A síndrome de Burnout

Os limites entre “o produtivo” e “o patológico”

O modelo de organização da sociedade contemporânea vem exigindo do ser humano capacidades cada vez mais complexas e papeis sociais que se acumulam sobre o mesmo sujeito. Trabalhos que envolvem muitas metas, produtividade, reuniões extra-horário, plantões a distância, consultorias 24 horas por telefone, viagens... São rotinas que se tornaram comuns para muitos profissionais. A síndrome de “Burnout” ou esgotamento é um transtorno inicialmente descrito em executivos, mas vem se tornando presente em todos os profissionais.
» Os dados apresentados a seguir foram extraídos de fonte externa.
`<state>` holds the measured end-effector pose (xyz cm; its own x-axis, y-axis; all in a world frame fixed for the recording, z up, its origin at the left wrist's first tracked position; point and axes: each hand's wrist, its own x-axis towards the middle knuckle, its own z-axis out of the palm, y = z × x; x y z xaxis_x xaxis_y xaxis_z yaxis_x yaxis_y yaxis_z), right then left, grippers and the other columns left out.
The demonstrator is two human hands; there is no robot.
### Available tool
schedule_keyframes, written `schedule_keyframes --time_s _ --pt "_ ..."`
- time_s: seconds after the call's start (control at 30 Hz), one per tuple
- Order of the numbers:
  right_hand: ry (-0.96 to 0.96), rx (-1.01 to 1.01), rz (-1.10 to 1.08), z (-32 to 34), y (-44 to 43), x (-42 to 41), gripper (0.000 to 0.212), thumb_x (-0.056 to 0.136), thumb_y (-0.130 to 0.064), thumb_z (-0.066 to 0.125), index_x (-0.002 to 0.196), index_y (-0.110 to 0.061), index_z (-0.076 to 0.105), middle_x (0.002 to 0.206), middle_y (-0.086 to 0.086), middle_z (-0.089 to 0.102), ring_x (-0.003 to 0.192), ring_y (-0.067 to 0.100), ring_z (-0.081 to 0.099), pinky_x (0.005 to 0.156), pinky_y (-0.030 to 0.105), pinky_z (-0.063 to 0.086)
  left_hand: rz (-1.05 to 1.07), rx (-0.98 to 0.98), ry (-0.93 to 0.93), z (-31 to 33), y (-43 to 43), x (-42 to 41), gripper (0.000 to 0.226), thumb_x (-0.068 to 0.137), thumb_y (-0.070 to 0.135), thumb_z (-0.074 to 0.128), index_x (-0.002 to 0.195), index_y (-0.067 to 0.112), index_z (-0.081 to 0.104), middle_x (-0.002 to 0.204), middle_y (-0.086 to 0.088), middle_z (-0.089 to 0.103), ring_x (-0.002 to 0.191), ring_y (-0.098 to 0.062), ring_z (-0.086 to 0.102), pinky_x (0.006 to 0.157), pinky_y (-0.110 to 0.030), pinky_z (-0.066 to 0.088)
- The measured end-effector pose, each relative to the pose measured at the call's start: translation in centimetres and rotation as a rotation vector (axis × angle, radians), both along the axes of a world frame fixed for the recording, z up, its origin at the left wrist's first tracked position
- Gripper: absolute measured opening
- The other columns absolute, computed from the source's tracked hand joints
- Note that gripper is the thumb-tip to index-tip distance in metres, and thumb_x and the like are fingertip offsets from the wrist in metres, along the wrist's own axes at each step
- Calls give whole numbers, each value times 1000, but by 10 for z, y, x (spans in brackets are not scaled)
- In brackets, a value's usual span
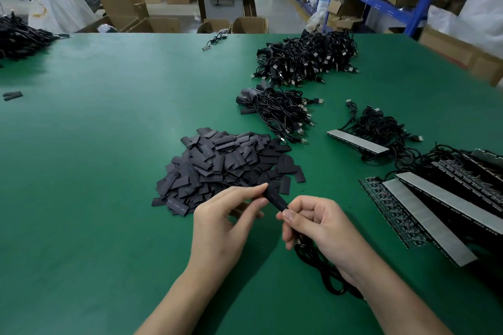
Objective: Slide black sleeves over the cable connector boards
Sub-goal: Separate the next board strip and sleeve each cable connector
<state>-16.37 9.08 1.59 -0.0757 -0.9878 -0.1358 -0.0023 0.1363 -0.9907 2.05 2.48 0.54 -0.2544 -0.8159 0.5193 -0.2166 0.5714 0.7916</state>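
A black sleeve (275,198) is held between both hands just in front of the sleeve pile (226,166). My left hand (226,223) pinches its far end between thumb and fingers. My right hand (315,223) grips the near end, where the connector board is hidden inside the sleeve and fingers. A black cable (321,266) runs from under my right hand down along the wrist onto the green table (95,171).
Strips of boards with cables (435,207) lie at the right, another strip (356,141) farther back. Two heaps of black USB cables (283,111) (307,57) sit behind the pile. More cables (19,38) are far left, with loose sleeves (12,95) near the left edge.
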Motion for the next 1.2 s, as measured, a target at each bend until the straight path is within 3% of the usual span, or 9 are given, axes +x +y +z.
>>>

Hoje, fala-se em Burnout não apenas no contexto do trabalho, mas principalmente no que se refere ao pouco equilíbrio entre a vida profissional e pessoal. A cultura das obrigações auto-impostas, como fazer diversos cursos, continuar magro para sempre, comer coisas saudáveis, ter equilíbrio afetivo, guardar dinheiro para o futuro, dentre outras, piora o contexto em que a síndrome acontece.

 Os primeiros sintomas surgem a partir de um esforço mental sobrenatural para se lembrar e cumprir tantos compromissos com rigor e maestria alcançando as expectativas da sociedade e principalmente o fato de se cobrar muito. Problemas de relacionamento com colegas, clientes e chefes e irritabilidade em diferentes cenários são sinais de alerta para a síndrome.

Se não houver mudança na rotina surgem sintomas como: fadiga, cansaço constante, distúrbios do sono, dores musculares e de cabeça, intolerância, alterações de humor e de memória, dificuldade de concentração, falta de apetite e perda da iniciativa.  Se não tratada a síndrome evolui muitas das vezes para um transtorno depressivo ou ansioso.  O tratamento do Burnout é simples, mas exige comprometimento do paciente em especial na mudança de hábitos e na auto-reflexão. 

Medicamentos podem ajudar inicialmente, mas o trabalho em psicoterapia e psico-educação são fundamentais para as mudanças efetivas e duradouras. Uma reflexão sobre o ambiente de trabalho e sobre o próprio conceito de felicidade deve ser estimulada e uma revisão na rotina é obrigatória!